■ **Exercise details**: Copy the following listing word for word.

======== Available data

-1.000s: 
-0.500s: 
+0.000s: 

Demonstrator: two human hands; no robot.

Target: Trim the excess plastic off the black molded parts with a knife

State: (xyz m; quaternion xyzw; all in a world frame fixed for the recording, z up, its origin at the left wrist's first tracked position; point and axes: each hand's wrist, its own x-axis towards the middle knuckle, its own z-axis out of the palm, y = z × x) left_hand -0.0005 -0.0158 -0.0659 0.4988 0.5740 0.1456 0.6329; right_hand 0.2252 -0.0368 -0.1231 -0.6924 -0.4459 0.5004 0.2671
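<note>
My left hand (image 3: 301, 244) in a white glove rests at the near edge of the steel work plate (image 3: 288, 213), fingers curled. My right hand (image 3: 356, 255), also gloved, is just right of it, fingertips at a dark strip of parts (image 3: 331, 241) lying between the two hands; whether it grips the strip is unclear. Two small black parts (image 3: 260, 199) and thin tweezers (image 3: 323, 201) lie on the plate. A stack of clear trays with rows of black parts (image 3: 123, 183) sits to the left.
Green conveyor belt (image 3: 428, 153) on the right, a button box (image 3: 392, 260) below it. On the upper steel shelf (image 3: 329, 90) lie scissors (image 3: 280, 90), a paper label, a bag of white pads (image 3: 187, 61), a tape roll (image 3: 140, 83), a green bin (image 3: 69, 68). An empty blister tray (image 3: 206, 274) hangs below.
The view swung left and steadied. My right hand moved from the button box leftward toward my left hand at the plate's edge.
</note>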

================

■ **Task output**:
-1.000s: 
-0.500s: 
+0.000s: 

Demonstrator: two human hands; no robot.

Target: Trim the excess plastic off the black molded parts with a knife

State: (xyz m; quaternion xyzw; all in a world frame fixed for the recording, z up, its origin at the left wrist's first tracked position; point and axes: each hand's wrist, its own x-axis towards the middle knuckle, its own z-axis out of the palm, y = z × x) left_hand -0.0005 -0.0158 -0.0659 0.4988 0.5740 0.1456 0.6329; right_hand 0.2252 -0.0368 -0.1231 -0.6924 -0.4459 0.5004 0.2671
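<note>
My left hand (image 3: 301, 244) in a white glove rests at the near edge of the steel work plate (image 3: 288, 213), fingers curled. My right hand (image 3: 356, 255), also gloved, is just right of it, fingertips at a dark strip of parts (image 3: 331, 241) lying between the two hands; whether it grips the strip is unclear. Two small black parts (image 3: 260, 199) and thin tweezers (image 3: 323, 201) lie on the plate. A stack of clear trays with rows of black parts (image 3: 123, 183) sits to the left.
Green conveyor belt (image 3: 428, 153) on the right, a button box (image 3: 392, 260) below it. On the upper steel shelf (image 3: 329, 90) lie scissors (image 3: 280, 90), a paper label, a bag of white pads (image 3: 187, 61), a tape roll (image 3: 140, 83), a green bin (image 3: 69, 68). An empty blister tray (image 3: 206, 274) hangs below.
The view swung left and steadied. My right hand moved from the button box leftward toward my left hand at the plate's edge.
</note>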

The answer is complete, and the exercise is done.